The NYC International Fringe Festival, Running Until August 26, Provides A Platform For Unconventional And Experimental Broadway Talents, Endorsing Numerous Off-Broadway Productions


A Gateway for Future Broadway Talents

Fringe NYC

There's no guarantee you'll actually be seeing a future Broadway success when you attend the New York City International Fringe Festival, which starts today. In fact, it's highly unlikely that will happen. The Tony Award-nominated musical Urinetown, which transferred to Broadway in 2001, remains the festival's only major Broadway success story. But the festival has been an incubator for a number of Off-Broadway musicals (the current hit Silence the Musical! was once a Fringe show) and it continues to be a proving ground for young talent. Looking through the 200+ show listings at www.fringenyc.org, Broadway fans will find several shows designed to appeal to their tastes.

The Hills Are Alive! is a parody of The Sound of Music, Hanafuda Denki offers a Japanese take on The Threepenny Opera, DOGS: A Biting Comedy presents a director's attempt to create an Arab-Jewish musical version of Romeo & Juliet, Non-Equity The Musical charts the progress of struggling actors, and LOLPERA has "a libretto created entirely from captions of stupid cat pictures". Although this kind of silliness is par for the course when it comes to Fringe Festival musicals, there are more serious musicals in this year's festival as well. Dark Hollow is an Appalachian take on Woyzeck, PANORAMANIA dramatizes the life of painter John Banvard, and Paper Plane tells a Great Depression-era adventure story.

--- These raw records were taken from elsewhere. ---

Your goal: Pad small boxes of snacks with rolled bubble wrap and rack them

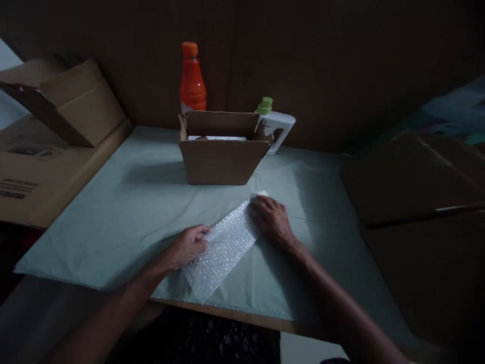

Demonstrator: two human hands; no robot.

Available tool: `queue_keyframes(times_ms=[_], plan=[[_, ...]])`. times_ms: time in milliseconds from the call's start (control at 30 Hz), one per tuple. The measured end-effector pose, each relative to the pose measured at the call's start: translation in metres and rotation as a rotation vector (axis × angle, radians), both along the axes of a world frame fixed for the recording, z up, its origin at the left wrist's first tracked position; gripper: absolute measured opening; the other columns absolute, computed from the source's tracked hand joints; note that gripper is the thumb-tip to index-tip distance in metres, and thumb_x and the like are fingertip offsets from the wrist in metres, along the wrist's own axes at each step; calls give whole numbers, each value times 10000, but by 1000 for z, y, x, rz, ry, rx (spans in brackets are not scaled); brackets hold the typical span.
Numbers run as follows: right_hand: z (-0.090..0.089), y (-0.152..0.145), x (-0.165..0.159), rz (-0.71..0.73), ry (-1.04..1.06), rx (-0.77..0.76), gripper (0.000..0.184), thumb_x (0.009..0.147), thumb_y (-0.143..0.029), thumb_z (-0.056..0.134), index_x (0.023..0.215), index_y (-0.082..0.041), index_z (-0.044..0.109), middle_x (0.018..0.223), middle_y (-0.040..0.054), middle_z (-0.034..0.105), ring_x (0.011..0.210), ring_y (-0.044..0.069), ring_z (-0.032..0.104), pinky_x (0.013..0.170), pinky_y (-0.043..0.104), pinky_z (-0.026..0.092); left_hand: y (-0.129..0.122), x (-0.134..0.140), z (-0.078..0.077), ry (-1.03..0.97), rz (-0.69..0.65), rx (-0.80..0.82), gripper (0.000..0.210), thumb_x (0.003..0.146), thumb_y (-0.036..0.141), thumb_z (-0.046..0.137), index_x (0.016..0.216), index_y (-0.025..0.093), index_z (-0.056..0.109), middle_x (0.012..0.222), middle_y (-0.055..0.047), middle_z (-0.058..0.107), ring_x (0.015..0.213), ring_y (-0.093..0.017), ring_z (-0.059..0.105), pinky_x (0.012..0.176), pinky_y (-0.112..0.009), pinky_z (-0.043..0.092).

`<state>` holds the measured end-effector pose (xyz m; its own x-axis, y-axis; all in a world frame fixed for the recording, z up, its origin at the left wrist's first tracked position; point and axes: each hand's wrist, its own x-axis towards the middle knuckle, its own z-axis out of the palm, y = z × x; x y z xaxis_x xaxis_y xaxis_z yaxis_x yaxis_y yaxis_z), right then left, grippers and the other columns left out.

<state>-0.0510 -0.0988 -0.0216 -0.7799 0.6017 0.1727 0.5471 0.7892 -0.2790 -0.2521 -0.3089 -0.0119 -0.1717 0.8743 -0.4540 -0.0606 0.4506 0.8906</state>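
Bench [125, 202] covered with a pale green sheet, dim light. Big cardboard boxes [56, 126] stacked off its left edge, flat cardboard [409, 177] at right edge. Small open carton [222, 159] near back edge, centre; orange bottle [192, 78] and white jug with green cap [276, 126] just behind it. Bubble wrap strip [223, 245] lies diagonally near front edge, its lower end reaching over it. Left hand [187, 246] curled, pinching the wrap's left edge. Right hand [271, 217] flat, fingers spread, pressing the wrap's far end.
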Motion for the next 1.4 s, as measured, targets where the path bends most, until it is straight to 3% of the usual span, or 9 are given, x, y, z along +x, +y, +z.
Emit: queue_keyframes(times_ms=[167,367,567,733,833,1000,1100,1200,1400], plan=[[-6,50,24,-364,14,44,478,923,-346,532,1331,-113,618,1369,202,631,1233,373,567,999,518,422,-1,0,-2,21,12,1,468,709,355,633,1123,137,606,689,59,529,509,-71,409,476,-196,275],[-8,47,21,-291,120,33,255,914,-302,502,983,-196,723,1217,130,721,1163,311,603,988,474,430,-22,12,7,55,47,123,736,786,334,650,1474,157,458,694,63,512,595,-95,433,560,-205,340],[9,39,-11,-152,182,51,265,915,-280,537,1119,-216,693,1363,123,644,1301,315,522,1066,502,389,-54,31,21,-156,-10,-4,446,779,447,750,1116,155,755,694,14,566,609,-91,420,568,-217,322],[29,-6,17,168,86,-159,541,867,-206,581,1406,-198,547,1437,142,585,1289,313,548,1054,517,439,-51,40,20,-430,294,-63,533,683,536,821,1033,141,748,768,-35,661,641,-131,573,557,-234,439],[38,-57,53,399,30,-367,716,847,-254,665,1520,-282,421,1445,99,581,1264,284,567,1024,476,497,-39,41,22,-582,317,-27,533,704,527,799,1042,128,696,874,-94,720,652,-179,650,519,-271,494],[25,-118,61,135,209,-508,611,907,-392,644,1479,-259,473,1240,101,693,1028,257,664,849,398,574,-19,43,22,-662,281,-21,387,836,424,679,1074,139,571,1022,-162,738,732,-189,698,553,-269,536],[6,-119,42,-150,281,-405,546,915,-317,577,1444,-207,501,944,57,744,809,228,669,757,376,550,-21,46,18,-488,274,18,627,868,400,635,1387,142,398,982,-118,717,703,-179,680,560,-282,545],[-9,-112,29,-202,250,-248,616,869,-280,592,1466,-190,471,784,21,716,746,228,657,771,386,500,-34,47,12,-12,212,194,653,889,357,612,1471,178,377,973,-70,678,696,-159,646,598,-290,555],[-13,-106,37,-202,246,-81,684,899,-347,594,1523,-172,373,895,56,729,774,243,668,782,407,455,-42,37,4,981,-192,602,491,847,59,532,1308,201,621,1429,-132,565,1366,-302,487,1130,-491,437]])
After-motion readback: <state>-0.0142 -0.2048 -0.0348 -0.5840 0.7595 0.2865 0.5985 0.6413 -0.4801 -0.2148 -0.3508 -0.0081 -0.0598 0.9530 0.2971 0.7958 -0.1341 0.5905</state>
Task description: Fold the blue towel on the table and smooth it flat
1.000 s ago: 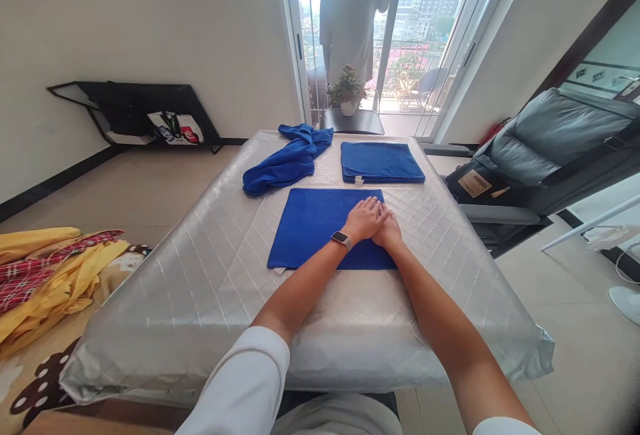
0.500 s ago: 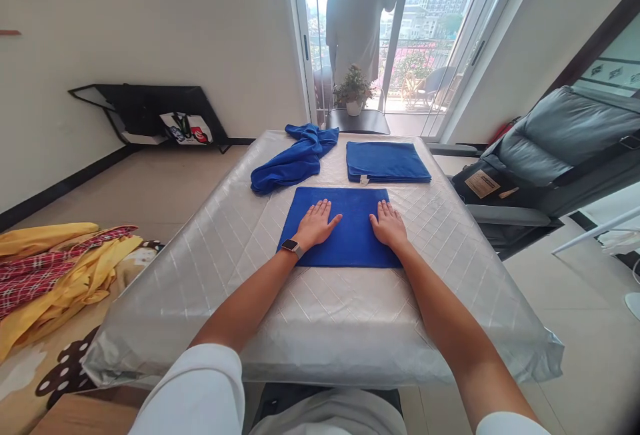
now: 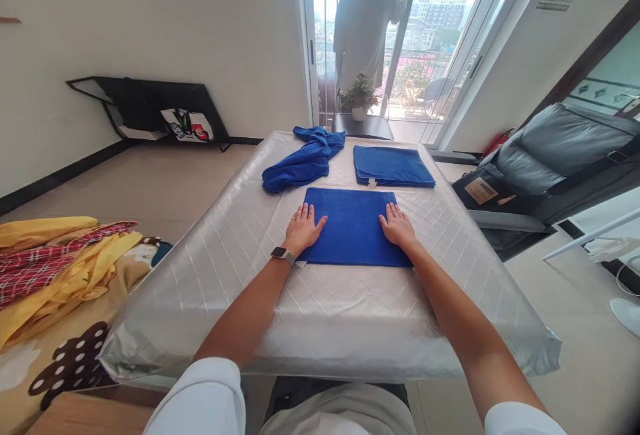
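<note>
A blue towel [image 3: 350,228], folded into a flat rectangle, lies in front of me on the table. My left hand [image 3: 303,230] rests palm down on its left edge, fingers stretched out and thumb spread. On its right edge my right hand [image 3: 398,226] lies flat, fingers extended. Neither hand grips anything. Beyond the towel, to the right, is a stack of folded blue towels [image 3: 395,165] with a small white tag at its near edge. A loose, crumpled blue towel [image 3: 303,162] sits at the far left of the table.
A shiny silvery quilted cover [image 3: 225,288] drapes the table. Behind it stand a potted plant [image 3: 359,96] on a dark chair and a person [image 3: 365,35] by the glass door. A grey armchair [image 3: 580,148] is at right; yellow and plaid cloth [image 3: 75,268] lies at left.
My left hand has slid left across the towel to its left edge. My right hand has stayed near the right edge. The whole view has shifted slightly.
</note>
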Available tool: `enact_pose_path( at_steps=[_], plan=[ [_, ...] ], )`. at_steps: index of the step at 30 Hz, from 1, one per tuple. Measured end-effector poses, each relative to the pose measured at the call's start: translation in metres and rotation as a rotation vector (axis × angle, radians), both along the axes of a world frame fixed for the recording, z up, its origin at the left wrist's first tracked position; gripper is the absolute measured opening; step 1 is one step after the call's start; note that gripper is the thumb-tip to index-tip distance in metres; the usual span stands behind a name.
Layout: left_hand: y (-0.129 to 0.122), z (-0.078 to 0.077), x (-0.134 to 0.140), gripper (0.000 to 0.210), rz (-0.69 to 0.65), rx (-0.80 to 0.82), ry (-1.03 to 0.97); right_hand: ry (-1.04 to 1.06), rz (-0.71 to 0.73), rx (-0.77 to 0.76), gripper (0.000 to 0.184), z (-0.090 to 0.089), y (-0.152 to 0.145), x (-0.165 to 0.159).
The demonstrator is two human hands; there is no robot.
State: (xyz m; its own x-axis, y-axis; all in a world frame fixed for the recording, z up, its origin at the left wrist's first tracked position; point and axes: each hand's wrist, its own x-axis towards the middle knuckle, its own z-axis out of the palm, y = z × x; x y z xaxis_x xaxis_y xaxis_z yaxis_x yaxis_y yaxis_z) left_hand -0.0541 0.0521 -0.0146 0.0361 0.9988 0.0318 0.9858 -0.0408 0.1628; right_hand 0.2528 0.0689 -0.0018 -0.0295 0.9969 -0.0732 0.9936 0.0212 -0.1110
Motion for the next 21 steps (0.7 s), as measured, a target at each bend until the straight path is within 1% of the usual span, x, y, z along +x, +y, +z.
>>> enact_pose_path(
  at_steps=[5,9,12,16,19,21],
  plan=[
    [-0.002,0.003,-0.005,0.085,-0.013,-0.003,0.003,-0.024,0.0,-0.046,0.071,0.008,0.001,-0.003],
    [-0.003,0.002,-0.006,0.084,-0.019,0.006,0.009,-0.047,-0.015,-0.022,0.07,0.013,-0.013,-0.003],
    [-0.003,0.002,-0.007,0.084,-0.028,0.018,0.022,-0.053,-0.012,0.007,0.07,0.01,-0.034,-0.001],
    [-0.005,0.005,-0.007,0.085,-0.044,0.109,0.063,-0.03,0.006,-0.01,0.071,0.001,-0.056,0.003],
    [-0.009,0.01,-0.004,0.08,-0.069,0.183,0.053,-0.028,0.0,0.002,0.07,-0.003,-0.061,0.003],
    [-0.014,0.014,0.006,0.077,-0.094,0.241,0.027,-0.025,-0.003,0.003,0.07,-0.004,-0.061,0.002]
  ],
)
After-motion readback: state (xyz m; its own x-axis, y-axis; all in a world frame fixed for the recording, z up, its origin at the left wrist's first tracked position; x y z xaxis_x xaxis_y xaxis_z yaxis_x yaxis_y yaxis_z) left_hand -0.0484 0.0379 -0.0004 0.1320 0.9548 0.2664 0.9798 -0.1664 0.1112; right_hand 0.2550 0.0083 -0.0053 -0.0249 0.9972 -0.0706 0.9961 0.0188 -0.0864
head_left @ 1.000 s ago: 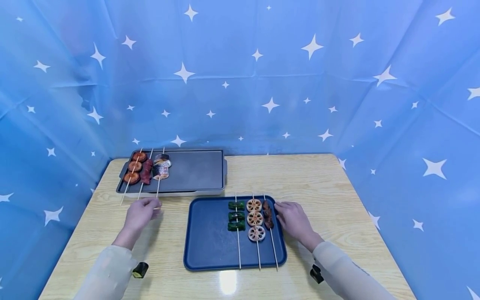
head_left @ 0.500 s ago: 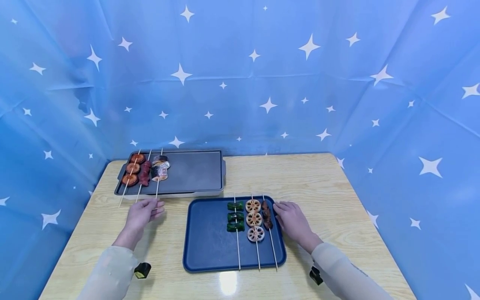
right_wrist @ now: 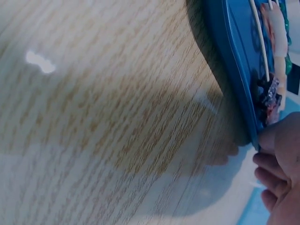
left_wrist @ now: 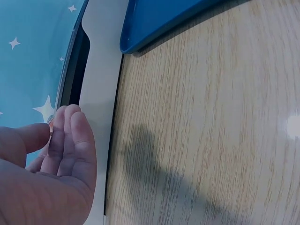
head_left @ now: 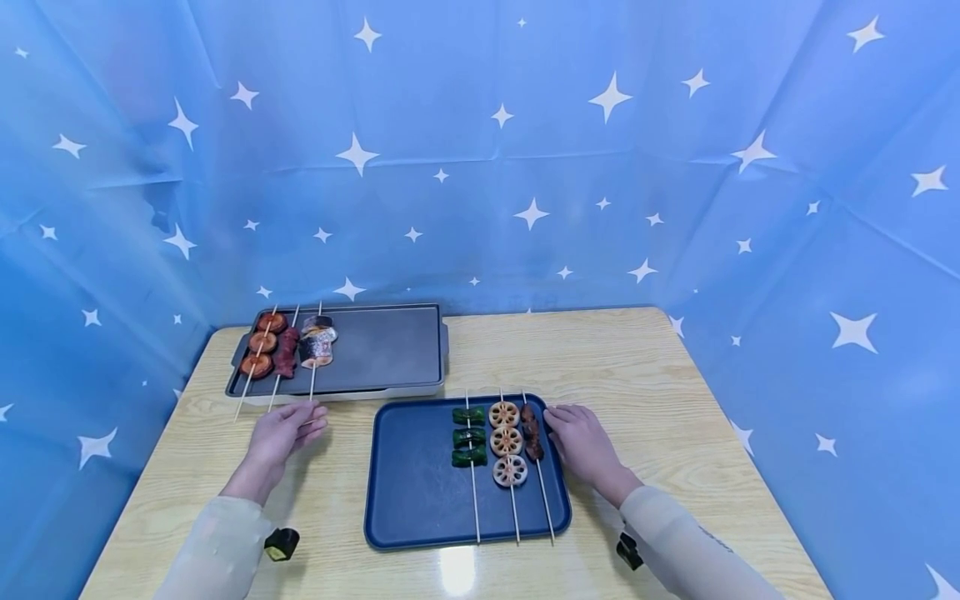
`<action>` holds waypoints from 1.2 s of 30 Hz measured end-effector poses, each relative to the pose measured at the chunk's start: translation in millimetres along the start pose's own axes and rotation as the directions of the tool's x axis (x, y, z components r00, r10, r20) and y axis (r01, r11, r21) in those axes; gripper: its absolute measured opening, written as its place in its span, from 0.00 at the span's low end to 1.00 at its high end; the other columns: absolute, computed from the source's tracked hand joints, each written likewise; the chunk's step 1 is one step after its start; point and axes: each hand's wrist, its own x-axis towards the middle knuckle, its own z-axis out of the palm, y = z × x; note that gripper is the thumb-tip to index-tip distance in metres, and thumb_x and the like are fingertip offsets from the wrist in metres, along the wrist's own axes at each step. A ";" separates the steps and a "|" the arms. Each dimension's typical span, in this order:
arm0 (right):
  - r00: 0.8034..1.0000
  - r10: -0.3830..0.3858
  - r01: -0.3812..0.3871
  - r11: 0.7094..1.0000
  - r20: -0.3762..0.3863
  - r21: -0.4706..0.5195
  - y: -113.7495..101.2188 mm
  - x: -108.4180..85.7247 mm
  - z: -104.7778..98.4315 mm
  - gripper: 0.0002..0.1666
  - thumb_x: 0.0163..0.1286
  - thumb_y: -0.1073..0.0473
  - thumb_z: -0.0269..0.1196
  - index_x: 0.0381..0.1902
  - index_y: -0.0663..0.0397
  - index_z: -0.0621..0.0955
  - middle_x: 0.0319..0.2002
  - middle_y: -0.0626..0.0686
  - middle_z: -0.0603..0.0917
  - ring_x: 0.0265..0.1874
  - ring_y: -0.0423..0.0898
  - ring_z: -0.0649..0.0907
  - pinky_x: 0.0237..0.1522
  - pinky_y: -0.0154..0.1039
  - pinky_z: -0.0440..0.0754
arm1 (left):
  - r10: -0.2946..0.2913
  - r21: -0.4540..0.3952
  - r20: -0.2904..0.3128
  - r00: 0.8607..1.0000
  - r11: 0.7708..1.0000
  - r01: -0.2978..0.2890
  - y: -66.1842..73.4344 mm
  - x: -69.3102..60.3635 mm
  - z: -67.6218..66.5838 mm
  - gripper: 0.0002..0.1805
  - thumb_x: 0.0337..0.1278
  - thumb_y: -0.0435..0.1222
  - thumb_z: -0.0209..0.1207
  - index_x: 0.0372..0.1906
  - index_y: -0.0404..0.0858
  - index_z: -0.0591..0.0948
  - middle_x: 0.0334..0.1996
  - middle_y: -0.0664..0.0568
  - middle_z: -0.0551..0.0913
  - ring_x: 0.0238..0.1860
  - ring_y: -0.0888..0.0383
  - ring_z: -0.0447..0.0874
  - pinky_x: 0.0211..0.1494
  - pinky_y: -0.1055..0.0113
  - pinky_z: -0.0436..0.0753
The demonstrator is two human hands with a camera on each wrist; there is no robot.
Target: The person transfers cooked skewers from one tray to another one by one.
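At the lower end of a fish skewer (head_left: 317,343), my left hand (head_left: 281,435) pinches the bare stick between thumb and index finger. The other fingers (left_wrist: 82,140) are held nearly straight in the left wrist view. The fish pieces lie on the dark griddle (head_left: 390,346), right of a red meat skewer (head_left: 286,352) and a mushroom-like slice skewer (head_left: 262,342). My right hand (head_left: 585,446) grips the right rim of the blue tray (head_left: 416,500), thumb on the rim. On that tray lie a green vegetable skewer (head_left: 468,437), a lotus root skewer (head_left: 506,441) and a brown meat skewer (head_left: 532,433).
The griddle stands at the back left of the wooden table (head_left: 637,367), with the tray in front and to its right. A blue star-patterned curtain (head_left: 480,167) encloses the back and sides. Several skewer sticks poke past the front edges of griddle and tray.
The left hand's free fingers have spread out slightly from the stick. The fish skewer stays in place on the griddle, and the right hand stays at the tray rim. The head view has shifted slightly.
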 end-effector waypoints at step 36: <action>0.995 0.060 -0.060 0.998 0.075 0.005 -4.0 3.2 -3.1 0.22 0.65 0.63 0.65 0.56 0.63 0.81 0.55 0.59 0.84 0.57 0.56 0.81 0.65 0.55 0.73 | -0.018 -0.188 -0.010 1.000 0.982 0.015 4.1 4.4 0.6 0.25 0.74 0.39 0.48 0.69 0.33 0.65 0.31 0.68 0.87 0.41 0.71 0.86 0.49 0.77 0.84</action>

A Closer Look at the NYC Festival

The NYC International Fringe Festival runs through August 26. Buy your tickets at least 24 hours ahead of time and you'll only pay $15, but it costs $18 at the door. If you really want to indulge in several Fringe shows (the more you see, the more likely you are to find that diamond in the rough), there is a 5-show pass for $70 or a 10-show pass for $120. If you really want to go nuts, get the $500 Lunatic Pass and devour every single show you can work into your schedule.